Previous studies have suggested that hypertension is a stronger risk factor for ICH than ischemic stroke (Lewington et al., 2002; Song et al., 2004; Zia et al., 2007). In our analyses, a history of hypertension was not more closely associated with ischemic stroke than ICH. However, a limitation of this study was that the severity of hypertension and blood pressure information was not known. Previously published prospective studies have demonstrated an association between diabetes mellitus and stroke risk. There was a small increase in risk of hemorrhagic stroke and a doubling in the risk of ischemic stroke. The increased risk of ischemic stroke in people with diabetes mellitus has been well established and believed to share a common mechanism with ischemic heart disease (Grundy et al., 1999). A reduced risk of hemorrhagic stroke associated with diabetes mellitus has been reported in several retrospective and prospective studies (Feigin et al., 2005), but some prospective studies have directly compared diabetes mellitus-associated risk for hemorrhagic stroke with the risk of other types of stroke (Cui et al., 2011; Shah et al., 2015). The mechanism for the observed reduction in diabetes mellitus-associated risk for hemorrhagic stroke remains unclear. In our study, diabetes mellitus was more associated with ischemic stroke than ICH. Although old age is known to be an important risk factor for ICH, a previous study has suggested that advanced age is a more potent risk factor for ischemic stroke than ICH (McGrath et al., 2012). Our findings were consistent with this suggestion. For renal impairment and carotid stenosis, there was a trend toward an increased risk of ICH compared with ischemic stroke, which likely represents evidence of underlying vascular disease. The strengths of our study include the large sample size, and the large number of ICH and ischemic stroke events compared with previous studies. The findings provide further guidance to clinicians when making decisions about suitability for antithrombotic therapy in patients with AF.

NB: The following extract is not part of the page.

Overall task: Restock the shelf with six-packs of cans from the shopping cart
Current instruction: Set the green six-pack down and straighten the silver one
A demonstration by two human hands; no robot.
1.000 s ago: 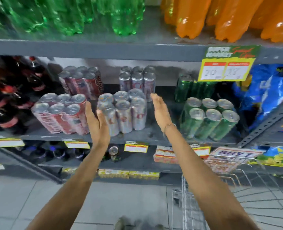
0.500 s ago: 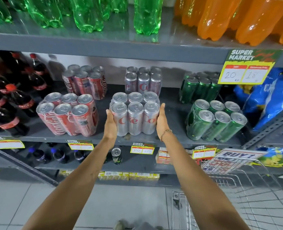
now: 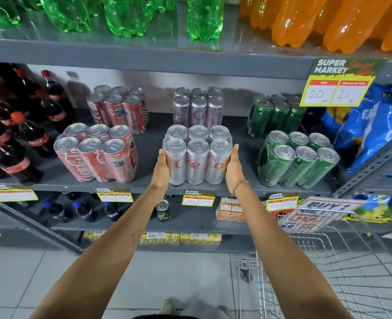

In conclusion, old age was more strongly associated with ischemic stroke than ICH, while carotid stenosis and renal impairment was associated with an increased ICH risk. Classic risk factors for stroke have considerably different relationships with the two main pathologic types of stroke.

Study limitations

We note several limitations to our findings as intrinsic limitations exist in nationwide cohort study like this. First, the NHIS data does not contain laboratory or clinical measurements. Therefore, important information was not available for analysis, including serum hemoglobin, renal and liver function, blood pressure, and body weight. Second, our registry data did not provide details regarding drug changes over time or the quality of anticoagulation control (e.g., time-in-therapeutic range), which is important for warfarin management. Third, we were not able to clearly confirm the cause of ischemic stroke, which could be due to AF-related thromboembolism or atherosclerosis and thrombosis of the cerebral artery. This has also been a common limitation in previous randomized trials.

ACKNOWLEDGEMENT

This research was supported by the Ministry of Education (NRF-2017R1D1A3B03035713).

CONFLICT OF INTEREST

None of the authors declare any personal or financial conflicts of interest in relation to the data presented in this study.